# TASK ITEM:
Of the lines below, copy those that hold the word "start".

[Stored entries]
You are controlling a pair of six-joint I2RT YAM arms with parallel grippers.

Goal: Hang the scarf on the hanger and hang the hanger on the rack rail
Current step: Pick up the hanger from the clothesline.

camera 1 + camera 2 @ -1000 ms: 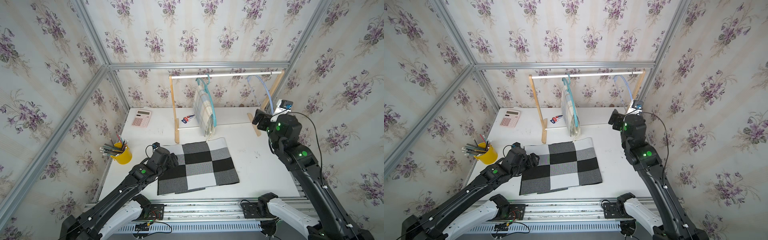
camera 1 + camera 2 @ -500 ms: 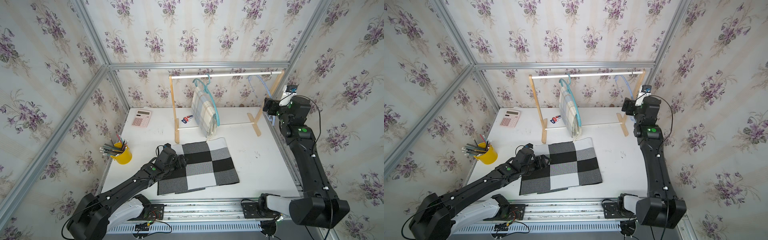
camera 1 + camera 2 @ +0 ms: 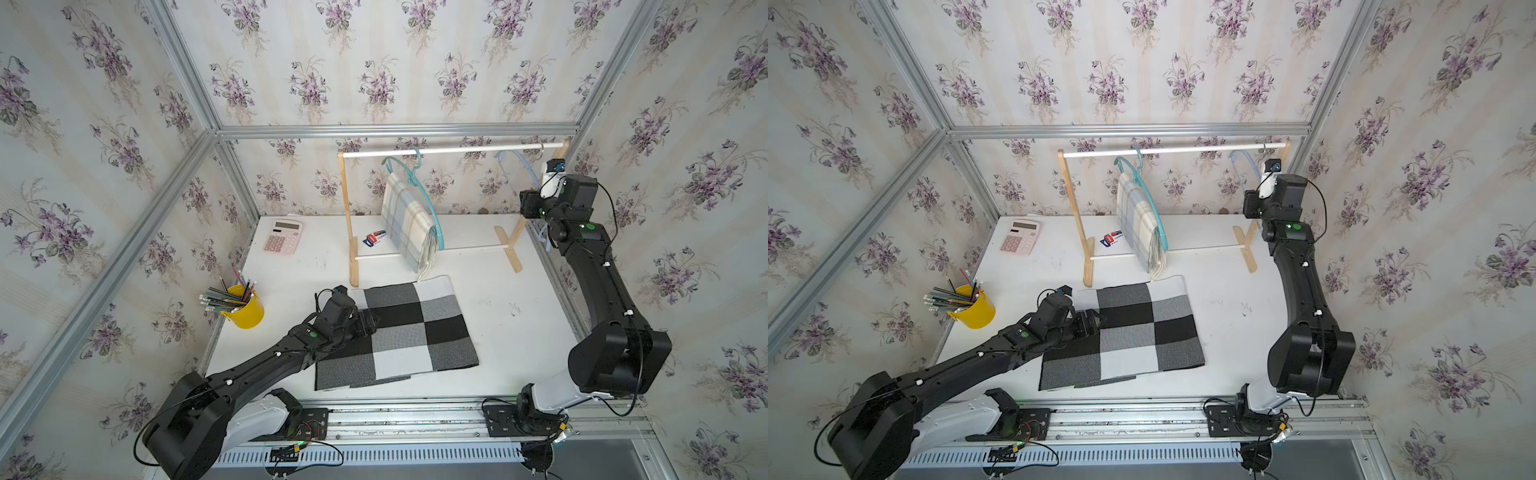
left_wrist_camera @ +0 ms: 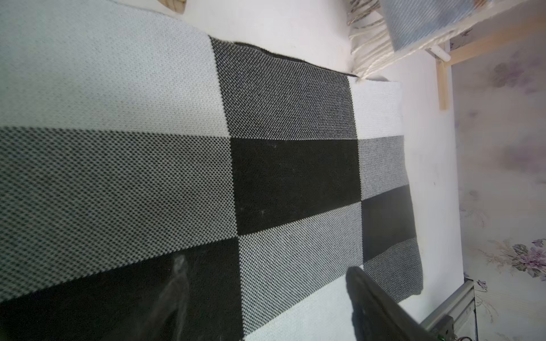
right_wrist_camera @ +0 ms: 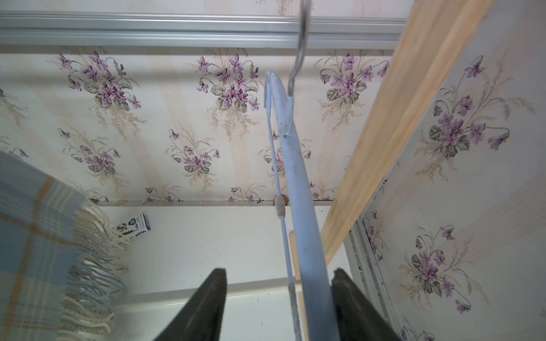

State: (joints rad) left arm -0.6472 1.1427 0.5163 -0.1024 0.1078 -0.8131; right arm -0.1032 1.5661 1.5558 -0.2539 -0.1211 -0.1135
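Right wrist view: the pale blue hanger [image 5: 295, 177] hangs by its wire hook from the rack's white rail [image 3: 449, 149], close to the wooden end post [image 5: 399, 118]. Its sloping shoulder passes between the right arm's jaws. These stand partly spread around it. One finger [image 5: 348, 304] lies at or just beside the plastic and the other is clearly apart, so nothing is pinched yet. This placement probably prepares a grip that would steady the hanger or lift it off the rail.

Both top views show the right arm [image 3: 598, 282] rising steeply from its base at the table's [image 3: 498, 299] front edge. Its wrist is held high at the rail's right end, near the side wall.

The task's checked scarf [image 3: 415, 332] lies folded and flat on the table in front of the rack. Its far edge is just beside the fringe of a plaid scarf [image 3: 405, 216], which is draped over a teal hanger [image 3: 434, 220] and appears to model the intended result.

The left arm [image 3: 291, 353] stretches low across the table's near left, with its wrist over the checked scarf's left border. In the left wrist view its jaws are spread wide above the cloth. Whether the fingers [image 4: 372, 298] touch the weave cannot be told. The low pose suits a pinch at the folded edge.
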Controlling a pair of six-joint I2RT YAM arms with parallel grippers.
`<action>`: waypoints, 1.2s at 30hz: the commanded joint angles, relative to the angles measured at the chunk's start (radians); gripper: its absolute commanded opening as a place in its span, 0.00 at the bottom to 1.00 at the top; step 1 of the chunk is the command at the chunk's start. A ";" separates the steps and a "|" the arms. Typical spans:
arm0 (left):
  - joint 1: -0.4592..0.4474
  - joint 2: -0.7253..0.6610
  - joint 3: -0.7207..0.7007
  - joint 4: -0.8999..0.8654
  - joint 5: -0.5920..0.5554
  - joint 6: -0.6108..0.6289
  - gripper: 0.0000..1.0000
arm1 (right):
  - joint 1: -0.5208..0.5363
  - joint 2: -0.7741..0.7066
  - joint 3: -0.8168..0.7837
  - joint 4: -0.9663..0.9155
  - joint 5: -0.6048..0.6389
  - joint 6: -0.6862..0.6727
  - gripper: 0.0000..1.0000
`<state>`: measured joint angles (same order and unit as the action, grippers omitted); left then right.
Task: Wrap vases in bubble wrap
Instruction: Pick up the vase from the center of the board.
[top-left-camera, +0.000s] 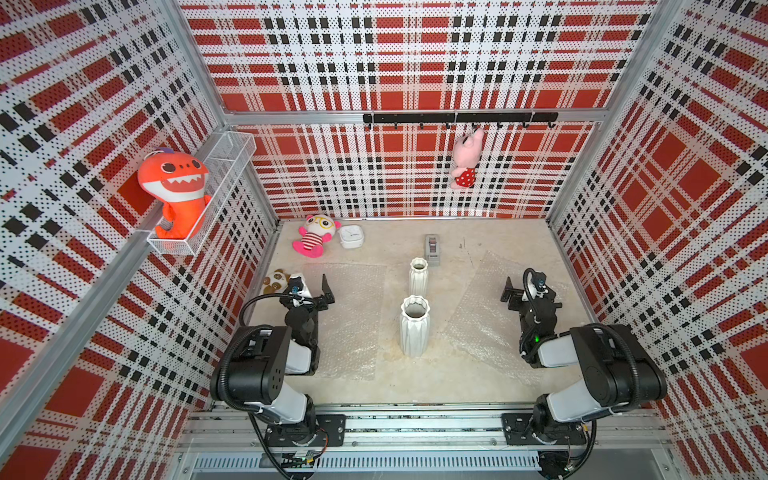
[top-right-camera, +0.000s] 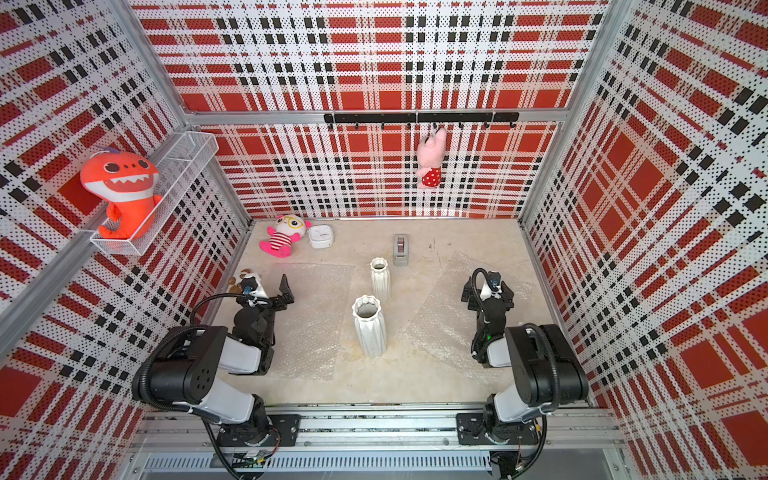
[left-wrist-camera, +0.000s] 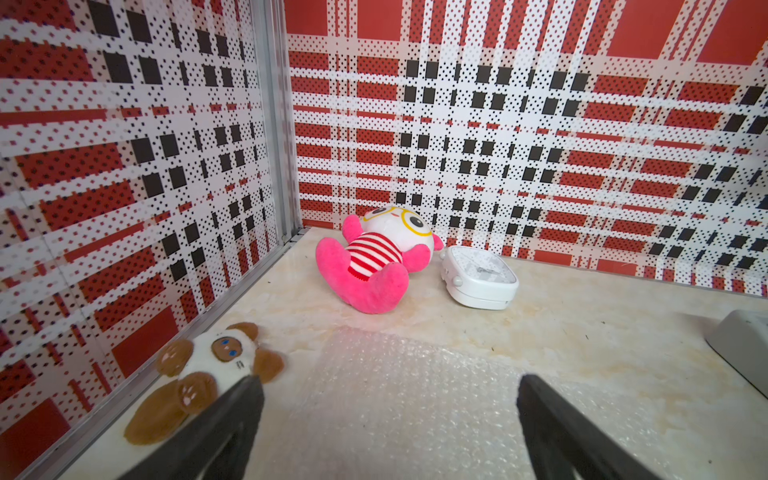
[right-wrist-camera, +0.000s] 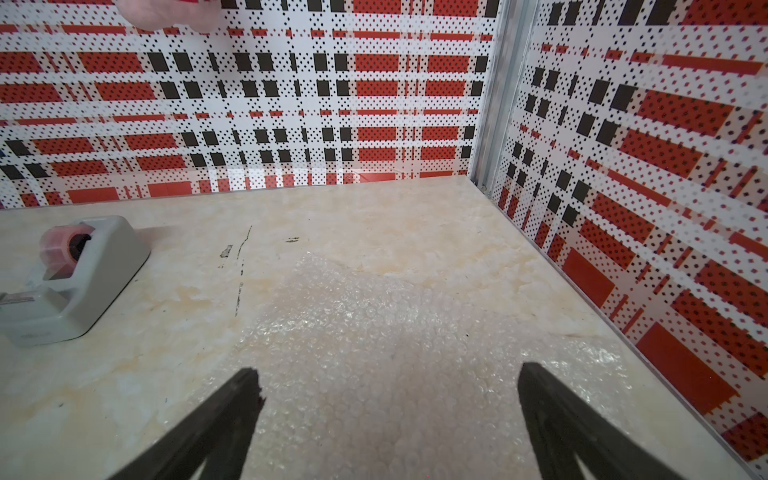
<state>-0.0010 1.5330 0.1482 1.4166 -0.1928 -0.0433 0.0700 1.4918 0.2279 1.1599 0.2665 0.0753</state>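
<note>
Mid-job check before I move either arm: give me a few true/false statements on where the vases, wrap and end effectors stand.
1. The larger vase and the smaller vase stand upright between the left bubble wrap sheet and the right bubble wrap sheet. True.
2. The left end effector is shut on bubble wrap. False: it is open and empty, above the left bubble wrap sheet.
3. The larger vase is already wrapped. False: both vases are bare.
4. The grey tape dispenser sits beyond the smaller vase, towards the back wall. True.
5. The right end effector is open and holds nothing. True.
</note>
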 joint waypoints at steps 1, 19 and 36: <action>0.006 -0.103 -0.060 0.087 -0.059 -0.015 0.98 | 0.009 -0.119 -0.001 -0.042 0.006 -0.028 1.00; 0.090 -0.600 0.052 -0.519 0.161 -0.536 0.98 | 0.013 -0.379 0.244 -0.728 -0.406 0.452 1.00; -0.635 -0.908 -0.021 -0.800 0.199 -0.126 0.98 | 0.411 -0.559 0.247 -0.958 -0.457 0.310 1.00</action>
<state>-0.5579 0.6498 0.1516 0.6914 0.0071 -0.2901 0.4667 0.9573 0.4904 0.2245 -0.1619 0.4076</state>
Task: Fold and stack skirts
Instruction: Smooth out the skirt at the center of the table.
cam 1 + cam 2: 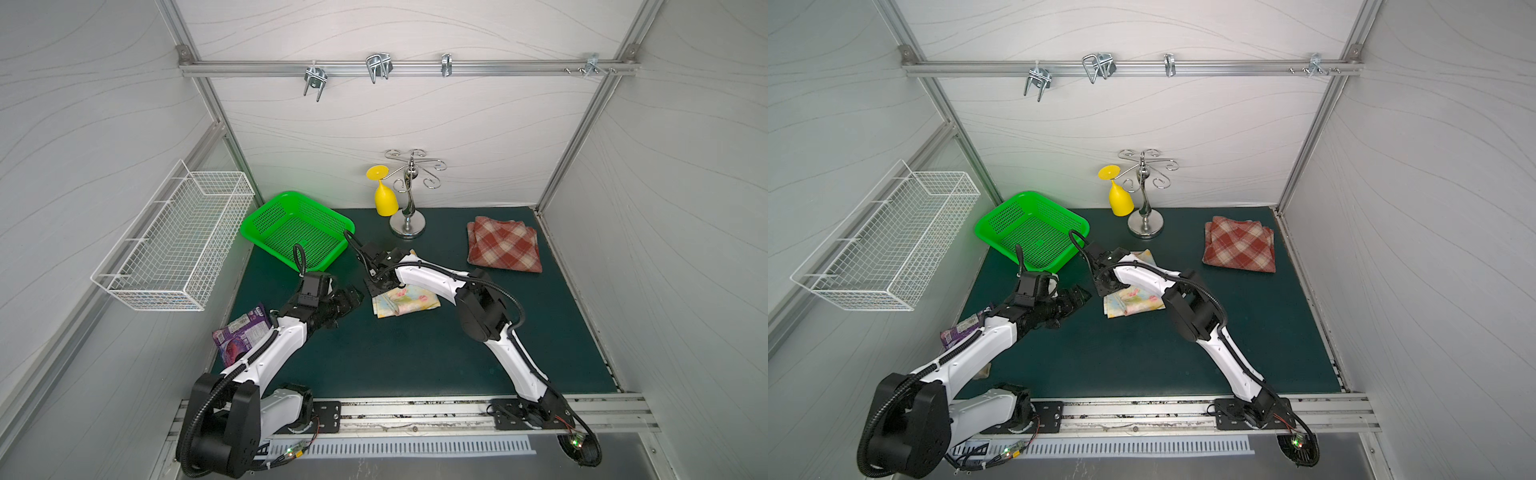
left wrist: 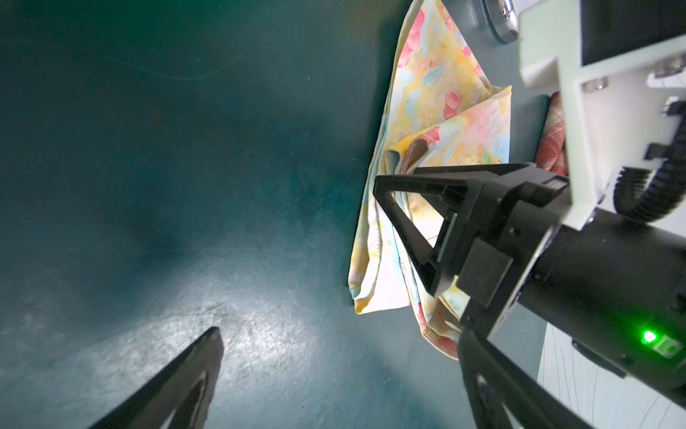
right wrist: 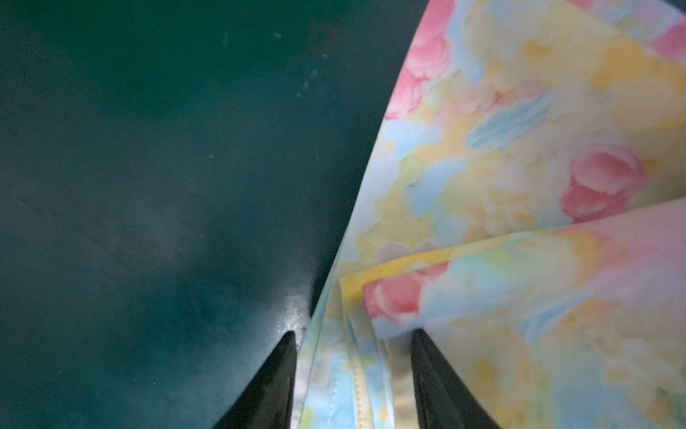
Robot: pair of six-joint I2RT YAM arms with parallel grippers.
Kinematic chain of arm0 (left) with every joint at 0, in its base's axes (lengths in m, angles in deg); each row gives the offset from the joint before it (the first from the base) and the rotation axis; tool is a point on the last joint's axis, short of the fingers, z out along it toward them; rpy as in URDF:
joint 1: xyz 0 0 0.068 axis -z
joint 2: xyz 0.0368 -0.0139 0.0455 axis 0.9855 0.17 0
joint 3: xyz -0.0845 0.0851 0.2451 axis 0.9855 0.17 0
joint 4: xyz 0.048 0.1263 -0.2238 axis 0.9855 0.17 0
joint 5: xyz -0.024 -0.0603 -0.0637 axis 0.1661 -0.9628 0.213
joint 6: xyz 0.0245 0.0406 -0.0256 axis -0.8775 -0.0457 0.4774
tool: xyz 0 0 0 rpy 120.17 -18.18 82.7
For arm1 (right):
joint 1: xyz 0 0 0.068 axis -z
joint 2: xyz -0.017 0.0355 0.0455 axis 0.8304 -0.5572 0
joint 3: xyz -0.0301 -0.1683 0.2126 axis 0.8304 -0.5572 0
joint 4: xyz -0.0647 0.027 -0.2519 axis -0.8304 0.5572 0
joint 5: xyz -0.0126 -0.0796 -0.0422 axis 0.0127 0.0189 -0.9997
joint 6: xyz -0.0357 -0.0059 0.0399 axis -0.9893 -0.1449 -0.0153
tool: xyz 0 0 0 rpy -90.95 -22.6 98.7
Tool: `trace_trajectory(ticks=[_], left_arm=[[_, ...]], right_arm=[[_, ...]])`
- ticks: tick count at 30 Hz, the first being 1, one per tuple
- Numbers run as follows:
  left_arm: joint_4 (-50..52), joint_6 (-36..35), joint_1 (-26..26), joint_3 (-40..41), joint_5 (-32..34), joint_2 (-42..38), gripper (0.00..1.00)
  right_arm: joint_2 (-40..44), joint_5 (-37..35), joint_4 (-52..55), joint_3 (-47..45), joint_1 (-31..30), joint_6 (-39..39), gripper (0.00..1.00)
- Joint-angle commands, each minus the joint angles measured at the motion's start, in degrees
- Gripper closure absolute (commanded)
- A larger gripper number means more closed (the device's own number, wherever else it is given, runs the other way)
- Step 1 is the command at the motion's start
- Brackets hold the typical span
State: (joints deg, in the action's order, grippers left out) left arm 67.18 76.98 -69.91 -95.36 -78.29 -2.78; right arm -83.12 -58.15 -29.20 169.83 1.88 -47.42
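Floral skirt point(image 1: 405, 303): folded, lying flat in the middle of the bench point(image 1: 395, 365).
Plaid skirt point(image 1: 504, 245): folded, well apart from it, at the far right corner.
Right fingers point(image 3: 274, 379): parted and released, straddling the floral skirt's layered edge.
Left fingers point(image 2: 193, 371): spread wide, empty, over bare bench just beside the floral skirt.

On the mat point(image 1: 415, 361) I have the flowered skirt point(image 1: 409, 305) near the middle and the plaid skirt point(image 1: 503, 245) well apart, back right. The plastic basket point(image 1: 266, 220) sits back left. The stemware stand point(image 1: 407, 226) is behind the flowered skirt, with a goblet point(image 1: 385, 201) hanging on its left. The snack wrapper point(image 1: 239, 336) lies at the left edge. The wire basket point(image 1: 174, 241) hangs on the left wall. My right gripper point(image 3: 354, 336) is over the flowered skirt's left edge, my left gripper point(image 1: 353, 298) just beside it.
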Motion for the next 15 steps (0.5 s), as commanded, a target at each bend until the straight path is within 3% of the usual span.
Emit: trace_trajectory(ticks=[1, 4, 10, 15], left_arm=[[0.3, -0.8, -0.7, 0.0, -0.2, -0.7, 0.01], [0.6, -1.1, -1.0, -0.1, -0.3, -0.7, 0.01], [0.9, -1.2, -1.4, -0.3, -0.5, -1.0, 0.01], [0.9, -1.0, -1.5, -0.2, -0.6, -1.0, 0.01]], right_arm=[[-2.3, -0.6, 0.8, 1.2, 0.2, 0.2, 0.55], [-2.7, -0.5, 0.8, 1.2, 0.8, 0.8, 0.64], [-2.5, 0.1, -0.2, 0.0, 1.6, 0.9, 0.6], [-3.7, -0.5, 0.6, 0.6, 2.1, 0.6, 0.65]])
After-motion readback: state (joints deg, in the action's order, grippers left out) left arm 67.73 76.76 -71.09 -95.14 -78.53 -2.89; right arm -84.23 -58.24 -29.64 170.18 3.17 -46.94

# ANSWER TO THE PROBLEM:
`<action>`: waypoints, 1.2s at 30hz: the commanded joint angles, relative to the angles measured at the chunk's start (radians); gripper: its absolute commanded opening as a place in its span, 0.00 at the bottom to 1.00 at the top; step 1 of the chunk is the command at the chunk's start. A ";" separates the steps and a "|" the arms. Typical spans:
- Joint-angle commands, each minus the joint angles measured at the motion's start, in degrees
- Step 1 is the command at the motion's start

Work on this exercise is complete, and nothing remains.